Task to carry out
Please reproduce the final stretch of the listing below: the line that contains "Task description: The" and all lines after it, verbatim, with nothing else.

Given material
—————
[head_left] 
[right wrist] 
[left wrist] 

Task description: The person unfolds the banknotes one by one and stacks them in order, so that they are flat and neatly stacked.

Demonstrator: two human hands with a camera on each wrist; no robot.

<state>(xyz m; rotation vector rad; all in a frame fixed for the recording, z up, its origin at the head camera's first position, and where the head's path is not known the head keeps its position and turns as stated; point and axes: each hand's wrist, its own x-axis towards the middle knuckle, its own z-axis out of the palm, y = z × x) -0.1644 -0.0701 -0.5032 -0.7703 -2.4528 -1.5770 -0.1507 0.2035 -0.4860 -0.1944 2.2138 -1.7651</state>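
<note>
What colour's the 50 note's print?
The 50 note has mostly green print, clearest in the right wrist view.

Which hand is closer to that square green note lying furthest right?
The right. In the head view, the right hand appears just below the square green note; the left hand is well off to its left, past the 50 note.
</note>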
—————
Task result
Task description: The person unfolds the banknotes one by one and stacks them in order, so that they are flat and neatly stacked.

Demonstrator: two human hands with a camera on each wrist; no robot.

<state>(xyz m; rotation vector rad; all in a frame fixed for the recording, z up, its origin at the head camera's first position, and where the head's path is not known the head keeps its position and turns as stated; point and axes: each hand's wrist, its own x-axis towards the middle knuckle, its own z-axis out of the palm, y = z × x) -0.1644 -0.0701 -0.5032 -0.7703 -2.4528 -1.5770 -0.1507 0.2035 -0.4860 -0.1944 2.2138 -1.7651</state>
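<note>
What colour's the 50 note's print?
The 50 note has mostly green print, clearest in the right wrist view.

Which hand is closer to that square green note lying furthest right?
The right. In the head view, the right hand appears just below the square green note; the left hand is well off to its left, past the 50 note.
</note>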

The output shown is complete.